All that is wanted is a word-for-word copy of the data from its first line to the line containing "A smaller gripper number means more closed", both included.

──────

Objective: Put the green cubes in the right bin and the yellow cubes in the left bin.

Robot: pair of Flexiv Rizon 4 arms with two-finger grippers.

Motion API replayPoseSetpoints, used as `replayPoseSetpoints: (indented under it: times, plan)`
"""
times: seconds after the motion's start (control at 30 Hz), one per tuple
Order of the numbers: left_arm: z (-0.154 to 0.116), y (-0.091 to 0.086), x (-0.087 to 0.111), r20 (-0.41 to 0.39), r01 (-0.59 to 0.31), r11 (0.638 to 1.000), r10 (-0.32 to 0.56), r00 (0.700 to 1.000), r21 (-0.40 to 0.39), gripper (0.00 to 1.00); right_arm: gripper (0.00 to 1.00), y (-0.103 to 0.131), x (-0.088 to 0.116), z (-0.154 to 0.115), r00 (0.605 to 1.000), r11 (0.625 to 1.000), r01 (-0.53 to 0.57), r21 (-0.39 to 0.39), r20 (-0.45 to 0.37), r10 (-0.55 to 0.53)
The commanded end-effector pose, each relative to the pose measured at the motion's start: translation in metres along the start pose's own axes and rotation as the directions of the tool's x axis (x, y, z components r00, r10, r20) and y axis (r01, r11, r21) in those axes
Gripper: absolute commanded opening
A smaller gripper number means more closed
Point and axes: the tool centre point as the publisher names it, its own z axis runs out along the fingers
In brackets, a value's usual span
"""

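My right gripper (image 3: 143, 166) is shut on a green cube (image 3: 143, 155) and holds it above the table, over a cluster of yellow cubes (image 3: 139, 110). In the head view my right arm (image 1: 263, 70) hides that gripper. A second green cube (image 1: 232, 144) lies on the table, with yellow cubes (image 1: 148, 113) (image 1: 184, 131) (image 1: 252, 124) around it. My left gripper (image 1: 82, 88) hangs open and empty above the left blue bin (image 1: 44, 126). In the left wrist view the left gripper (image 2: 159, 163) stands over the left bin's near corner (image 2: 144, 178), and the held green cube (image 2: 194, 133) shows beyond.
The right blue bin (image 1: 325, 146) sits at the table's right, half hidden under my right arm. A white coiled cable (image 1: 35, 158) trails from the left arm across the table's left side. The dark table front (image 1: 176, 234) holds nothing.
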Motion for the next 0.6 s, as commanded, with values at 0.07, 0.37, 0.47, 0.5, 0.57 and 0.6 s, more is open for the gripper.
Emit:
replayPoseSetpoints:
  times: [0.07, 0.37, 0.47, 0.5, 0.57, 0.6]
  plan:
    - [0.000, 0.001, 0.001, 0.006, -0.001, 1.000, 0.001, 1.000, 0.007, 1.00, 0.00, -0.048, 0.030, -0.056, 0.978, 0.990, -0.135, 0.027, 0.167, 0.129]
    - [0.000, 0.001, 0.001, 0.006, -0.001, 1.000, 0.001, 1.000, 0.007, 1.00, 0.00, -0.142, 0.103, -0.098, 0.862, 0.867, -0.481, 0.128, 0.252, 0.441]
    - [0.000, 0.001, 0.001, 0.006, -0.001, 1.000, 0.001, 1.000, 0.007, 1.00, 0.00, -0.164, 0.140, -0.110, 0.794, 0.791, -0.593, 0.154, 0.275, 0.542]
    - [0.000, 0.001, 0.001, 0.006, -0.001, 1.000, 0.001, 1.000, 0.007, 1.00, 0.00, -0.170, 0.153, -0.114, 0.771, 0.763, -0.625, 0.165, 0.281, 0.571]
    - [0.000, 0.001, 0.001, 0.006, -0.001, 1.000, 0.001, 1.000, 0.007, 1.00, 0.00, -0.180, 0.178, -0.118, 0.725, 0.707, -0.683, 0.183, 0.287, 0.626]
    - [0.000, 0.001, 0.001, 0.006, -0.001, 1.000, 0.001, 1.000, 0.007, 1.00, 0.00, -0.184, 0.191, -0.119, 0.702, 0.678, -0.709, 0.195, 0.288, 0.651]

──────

*Task answer*:
Objective: Put the green cubes in the right bin and the yellow cubes in the left bin.

Robot: pair of Flexiv Rizon 4 arms with two-finger grippers.

Motion API replayPoseSetpoints, used as `replayPoseSetpoints: (indented under it: times, plan)`
"""
times: seconds after the motion's start (control at 30 Hz), one per tuple
Order of the numbers: left_arm: z (-0.154 to 0.116), y (-0.091 to 0.086), x (-0.087 to 0.111), r20 (-0.41 to 0.39), r01 (-0.59 to 0.31), r11 (0.638 to 1.000), r10 (-0.32 to 0.56), r00 (0.700 to 1.000), r21 (-0.40 to 0.39), gripper (0.00 to 1.00); right_arm: gripper (0.00 to 1.00), y (-0.103 to 0.131), x (-0.088 to 0.116), z (-0.154 to 0.115), r00 (0.605 to 1.000), r11 (0.625 to 1.000), r01 (-0.53 to 0.57), r21 (-0.39 to 0.39), r20 (-0.45 to 0.37), r10 (-0.55 to 0.53)
The commanded end-effector pose, each relative to the pose measured at the motion's start: translation in metres along the start pose's own axes and rotation as the directions of the tool's x axis (x, y, z components r00, r10, r20) and y axis (r01, r11, r21) in those axes
Gripper: absolute commanded opening
A smaller gripper number means more closed

For this exercise, nothing more is required.